At least three men say they may have fathered 5-month-old Dannielynn. The child stands to potentially inherit her mother's assets, which could include the $474 million share of the estate left behind by Smith's 89-year-old billionaire husband, who died in 1995.

The dueling dads include: Howard K. Stern, Smith's boyfriend, who is listed as the father on the birth certificate; Larry Birkhead, a photographer and former boyfriend of Smith's; and Prince Frederic Von Anhalt, actress Zsa Zsa Gabor's husband, who claims he had an affair with Smith.

Birkhead got a judge Friday to order Smith's body preserved until the court decides whether to compel a Florida medical examiner to give Birkhead's lawyer a sample of Smith's DNA in connection with his paternity action. Birkhead's lawyer says the sample is needed to make sure there was no effort by Smith's camp to pull off a “bait-and-switch” baby situation and deny Birkhead his parental rights.

The 39-year-old Smith, a former Playboy Playmate model, reality TV star and diet-company spokesperson, was found unconscious in her Florida hotel room on Thursday and declared dead at a hospital. An autopsy did not immediately determine the cause of death; the coroner hopes the results of pending toxicological tests will solve the mystery.

Simple science
The legal issues may be complex, but the science of verifying paternity is not, according to Koblinsky.

“It is a simple matter of looking at the genes of the child and alleged father and see if there are matches,” Koblinsky said. “The reality is quite straightforward, simple.
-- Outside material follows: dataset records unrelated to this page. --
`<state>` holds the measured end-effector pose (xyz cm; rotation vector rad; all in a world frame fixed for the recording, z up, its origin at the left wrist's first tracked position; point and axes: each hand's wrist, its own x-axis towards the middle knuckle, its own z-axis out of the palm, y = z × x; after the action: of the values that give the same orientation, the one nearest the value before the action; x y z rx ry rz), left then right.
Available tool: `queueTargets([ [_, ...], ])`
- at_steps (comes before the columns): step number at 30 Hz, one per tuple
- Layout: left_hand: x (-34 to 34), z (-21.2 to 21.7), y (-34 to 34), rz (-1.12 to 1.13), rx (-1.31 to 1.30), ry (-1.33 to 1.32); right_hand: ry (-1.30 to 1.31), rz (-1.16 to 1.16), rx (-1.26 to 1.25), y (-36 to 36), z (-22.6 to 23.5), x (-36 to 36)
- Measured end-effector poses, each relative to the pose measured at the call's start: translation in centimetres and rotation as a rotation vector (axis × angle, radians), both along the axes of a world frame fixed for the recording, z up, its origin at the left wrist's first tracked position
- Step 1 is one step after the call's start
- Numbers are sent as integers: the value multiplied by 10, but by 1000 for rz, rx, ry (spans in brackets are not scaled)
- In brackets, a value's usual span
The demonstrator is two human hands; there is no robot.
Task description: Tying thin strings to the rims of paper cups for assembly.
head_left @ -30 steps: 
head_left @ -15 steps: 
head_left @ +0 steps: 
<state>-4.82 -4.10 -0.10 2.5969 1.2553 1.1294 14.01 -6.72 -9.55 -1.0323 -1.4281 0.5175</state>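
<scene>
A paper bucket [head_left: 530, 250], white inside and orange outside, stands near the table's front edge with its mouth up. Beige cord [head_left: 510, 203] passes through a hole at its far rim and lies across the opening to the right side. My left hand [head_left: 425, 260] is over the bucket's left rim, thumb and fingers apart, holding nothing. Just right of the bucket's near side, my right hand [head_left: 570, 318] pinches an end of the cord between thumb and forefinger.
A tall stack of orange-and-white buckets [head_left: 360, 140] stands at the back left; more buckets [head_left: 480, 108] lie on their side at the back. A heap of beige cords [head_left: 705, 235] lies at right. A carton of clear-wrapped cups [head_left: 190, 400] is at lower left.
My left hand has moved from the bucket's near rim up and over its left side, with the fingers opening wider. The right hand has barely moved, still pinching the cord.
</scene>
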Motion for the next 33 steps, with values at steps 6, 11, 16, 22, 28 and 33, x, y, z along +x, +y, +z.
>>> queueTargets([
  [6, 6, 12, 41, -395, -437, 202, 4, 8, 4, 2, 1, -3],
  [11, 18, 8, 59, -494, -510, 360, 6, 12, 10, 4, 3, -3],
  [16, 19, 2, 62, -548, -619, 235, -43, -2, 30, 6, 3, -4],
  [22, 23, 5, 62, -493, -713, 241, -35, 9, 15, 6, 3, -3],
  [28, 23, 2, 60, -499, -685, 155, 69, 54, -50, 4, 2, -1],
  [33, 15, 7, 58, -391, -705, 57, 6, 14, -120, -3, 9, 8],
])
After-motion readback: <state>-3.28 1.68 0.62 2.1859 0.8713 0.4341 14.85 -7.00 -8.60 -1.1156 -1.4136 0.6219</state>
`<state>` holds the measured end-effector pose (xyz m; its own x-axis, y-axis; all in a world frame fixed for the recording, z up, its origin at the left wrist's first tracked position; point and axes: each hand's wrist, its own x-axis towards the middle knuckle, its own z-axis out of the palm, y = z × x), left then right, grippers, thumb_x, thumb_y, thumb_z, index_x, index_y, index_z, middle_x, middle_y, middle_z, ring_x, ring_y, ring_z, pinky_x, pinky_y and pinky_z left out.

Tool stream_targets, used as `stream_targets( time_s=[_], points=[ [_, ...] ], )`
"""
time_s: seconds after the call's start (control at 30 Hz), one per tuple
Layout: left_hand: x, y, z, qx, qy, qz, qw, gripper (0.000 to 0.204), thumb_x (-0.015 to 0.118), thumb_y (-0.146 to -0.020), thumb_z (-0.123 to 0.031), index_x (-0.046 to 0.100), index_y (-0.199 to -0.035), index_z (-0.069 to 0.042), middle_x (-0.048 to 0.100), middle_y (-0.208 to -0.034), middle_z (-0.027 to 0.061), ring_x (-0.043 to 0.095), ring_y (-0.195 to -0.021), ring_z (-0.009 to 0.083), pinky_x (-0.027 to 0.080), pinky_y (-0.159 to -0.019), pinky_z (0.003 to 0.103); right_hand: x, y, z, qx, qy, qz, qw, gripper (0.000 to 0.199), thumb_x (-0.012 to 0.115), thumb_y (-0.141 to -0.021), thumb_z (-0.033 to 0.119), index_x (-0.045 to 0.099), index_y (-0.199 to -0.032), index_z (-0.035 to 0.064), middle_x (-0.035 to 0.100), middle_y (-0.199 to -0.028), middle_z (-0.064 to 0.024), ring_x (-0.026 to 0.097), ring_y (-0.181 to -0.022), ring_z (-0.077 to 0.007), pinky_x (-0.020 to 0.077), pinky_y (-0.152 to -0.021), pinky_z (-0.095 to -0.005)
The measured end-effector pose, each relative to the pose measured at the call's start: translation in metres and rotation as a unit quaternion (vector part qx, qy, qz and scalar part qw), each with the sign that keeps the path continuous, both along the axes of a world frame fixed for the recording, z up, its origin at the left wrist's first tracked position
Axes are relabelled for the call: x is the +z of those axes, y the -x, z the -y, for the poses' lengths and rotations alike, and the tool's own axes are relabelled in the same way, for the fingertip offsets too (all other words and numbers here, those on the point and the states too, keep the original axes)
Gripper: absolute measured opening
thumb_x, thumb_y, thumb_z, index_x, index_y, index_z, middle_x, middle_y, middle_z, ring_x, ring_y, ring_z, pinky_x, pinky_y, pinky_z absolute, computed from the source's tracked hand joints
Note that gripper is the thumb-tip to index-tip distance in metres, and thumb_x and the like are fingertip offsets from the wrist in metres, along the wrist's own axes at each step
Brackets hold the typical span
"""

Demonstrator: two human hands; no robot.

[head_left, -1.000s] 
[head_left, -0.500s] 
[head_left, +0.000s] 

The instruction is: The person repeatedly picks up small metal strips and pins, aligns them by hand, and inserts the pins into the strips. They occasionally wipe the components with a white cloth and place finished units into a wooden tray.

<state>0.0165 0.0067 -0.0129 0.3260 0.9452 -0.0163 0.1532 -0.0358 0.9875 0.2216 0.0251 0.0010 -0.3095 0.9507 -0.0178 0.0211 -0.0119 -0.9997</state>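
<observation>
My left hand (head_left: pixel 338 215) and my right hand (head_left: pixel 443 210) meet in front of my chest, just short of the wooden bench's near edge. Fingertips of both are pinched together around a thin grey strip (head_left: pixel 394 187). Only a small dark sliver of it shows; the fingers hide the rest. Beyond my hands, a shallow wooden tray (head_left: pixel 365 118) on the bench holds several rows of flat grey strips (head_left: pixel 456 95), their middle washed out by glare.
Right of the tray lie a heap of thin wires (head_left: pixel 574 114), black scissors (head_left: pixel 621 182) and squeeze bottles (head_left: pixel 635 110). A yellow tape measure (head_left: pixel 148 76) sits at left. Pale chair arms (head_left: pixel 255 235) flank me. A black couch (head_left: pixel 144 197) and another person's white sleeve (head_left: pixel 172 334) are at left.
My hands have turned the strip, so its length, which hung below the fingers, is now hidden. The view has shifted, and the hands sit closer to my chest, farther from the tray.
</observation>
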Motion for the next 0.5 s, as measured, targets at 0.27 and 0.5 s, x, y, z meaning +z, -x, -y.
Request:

That is: you don't need the mother there to establish paternity. Just the father and the child is sufficient.”

Smith's attorney, Ron Rale, told TODAY on Friday that Birkhead's emergency motion for Smith's DNA so soon after she died was “despicable” and unnecessary. But appearing with Koblinsky on TODAY on Monday, psychotherapist Robi Ludwig said Dannielynn has a right to know the identity of both parents.

“A child has a right to know who the father is,” Ludwig said. “We really have to think of the mental health of this child. She had an early loss of her mother. She has a right to know who her father is.”

In yet another twist, the New York Daily News reported that Smith's half-sister claimed in an unpublished book manuscript that Smith froze the sperm of her deceased husband, the oil tycoon J. Howard Marshall, and may have used it to become pregnant.